Frye Richard E
Department of Pediatrics, University of Texas Health Science Center, Houston, Texas, USA.
Pediatr Neurol. 2009 Apr;40(4):298-301. doi: 10.1016/j.pediatrneurol.2008.10.024.
A 10-year-old African American girl with sickle-cell anemia developed headaches and seizures associated with hypertension during hospitalization for a pulmonary abscess. Hypertension developed after multiple transfusions, associated with abnormally high hematocrit and headache. Magnetic resonance imaging was consistent with posterior leukoencephalopathy. Neurologic signs, hypertension, and high hematocrit resolved after erythrocytapheresis. Magnetic resonance imaging, 1 month after the episode, produced normal results. Because reversible posterior leukoencephalopathy syndrome was only described in sickle-cell anemia during severe acute chest syndrome, this report documents that milder illness can be associated with reversible posterior leukoencephalopathy syndrome in sickle-cell anemia, and also highlights subtle signs that may herald serious neurologic events in high-risk patients. Examination of the pathophysiology of reversible posterior leukoencephalopathy syndrome in the context of sickle-cell anemia suggests that patients with sickle-cell anemia and subtle neurologic signs should be treated with high vigilance.

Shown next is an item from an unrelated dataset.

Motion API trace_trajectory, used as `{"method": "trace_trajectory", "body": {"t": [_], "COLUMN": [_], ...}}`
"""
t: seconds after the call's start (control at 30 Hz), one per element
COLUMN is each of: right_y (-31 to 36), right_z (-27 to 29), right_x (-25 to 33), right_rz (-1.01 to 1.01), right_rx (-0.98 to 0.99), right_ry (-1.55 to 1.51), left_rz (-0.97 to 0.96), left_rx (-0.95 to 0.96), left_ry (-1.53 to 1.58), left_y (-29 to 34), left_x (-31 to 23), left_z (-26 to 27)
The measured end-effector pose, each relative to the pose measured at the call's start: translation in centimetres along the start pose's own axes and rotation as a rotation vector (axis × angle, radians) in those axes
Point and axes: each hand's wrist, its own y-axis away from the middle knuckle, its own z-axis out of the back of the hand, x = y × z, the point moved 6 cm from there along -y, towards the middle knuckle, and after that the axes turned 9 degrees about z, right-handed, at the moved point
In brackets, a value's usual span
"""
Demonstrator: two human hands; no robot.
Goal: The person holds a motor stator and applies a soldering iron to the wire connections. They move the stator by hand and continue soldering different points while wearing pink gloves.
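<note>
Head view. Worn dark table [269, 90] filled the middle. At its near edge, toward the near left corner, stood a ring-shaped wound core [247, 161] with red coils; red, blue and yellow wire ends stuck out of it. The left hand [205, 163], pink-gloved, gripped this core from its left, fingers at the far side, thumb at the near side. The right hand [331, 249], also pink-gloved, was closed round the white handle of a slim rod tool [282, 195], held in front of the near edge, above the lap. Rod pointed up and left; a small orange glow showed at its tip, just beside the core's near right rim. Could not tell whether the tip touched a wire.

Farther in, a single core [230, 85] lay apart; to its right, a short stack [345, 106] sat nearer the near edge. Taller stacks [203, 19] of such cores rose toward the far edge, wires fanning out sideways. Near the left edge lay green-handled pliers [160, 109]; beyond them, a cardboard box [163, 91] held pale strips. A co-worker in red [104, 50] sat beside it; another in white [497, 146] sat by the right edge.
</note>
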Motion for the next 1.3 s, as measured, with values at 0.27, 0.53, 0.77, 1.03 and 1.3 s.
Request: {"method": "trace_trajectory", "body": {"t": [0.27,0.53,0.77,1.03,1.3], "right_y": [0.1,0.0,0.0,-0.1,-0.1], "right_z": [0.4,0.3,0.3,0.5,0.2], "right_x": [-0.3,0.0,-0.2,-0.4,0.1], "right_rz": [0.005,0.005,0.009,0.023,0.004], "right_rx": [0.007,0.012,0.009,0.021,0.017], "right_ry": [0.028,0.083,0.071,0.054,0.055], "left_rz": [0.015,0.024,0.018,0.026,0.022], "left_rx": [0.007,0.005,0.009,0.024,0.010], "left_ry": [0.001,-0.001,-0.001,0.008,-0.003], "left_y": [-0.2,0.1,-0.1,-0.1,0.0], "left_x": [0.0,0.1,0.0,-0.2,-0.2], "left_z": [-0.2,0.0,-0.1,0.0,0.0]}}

一名患有镰状细胞贫血的10岁非裔美国女孩在因肺脓肿住院期间出现头痛和与高血压相关的癫痫发作。高血压在多次输血后出现,伴有异常高的血细胞比容和头痛。磁共振成像与后部白质脑病相符。红细胞单采术后,神经体征、高血压和高血细胞比容得到缓解。发作1个月后的磁共振成像结果正常。由于可逆性后部白质脑病综合征仅在镰状细胞贫血的严重急性胸部综合征期间被描述过,本报告记录了较轻的疾病也可能与镰状细胞贫血中的可逆性后部白质脑病综合征相关,并且还强调了可能预示高危患者严重神经事件的细微体征。在镰状细胞贫血的背景下对可逆性后部白质脑病综合征的病理生理学进行检查表明,对有细微神经体征的镰状细胞贫血患者应高度警惕地进行治疗。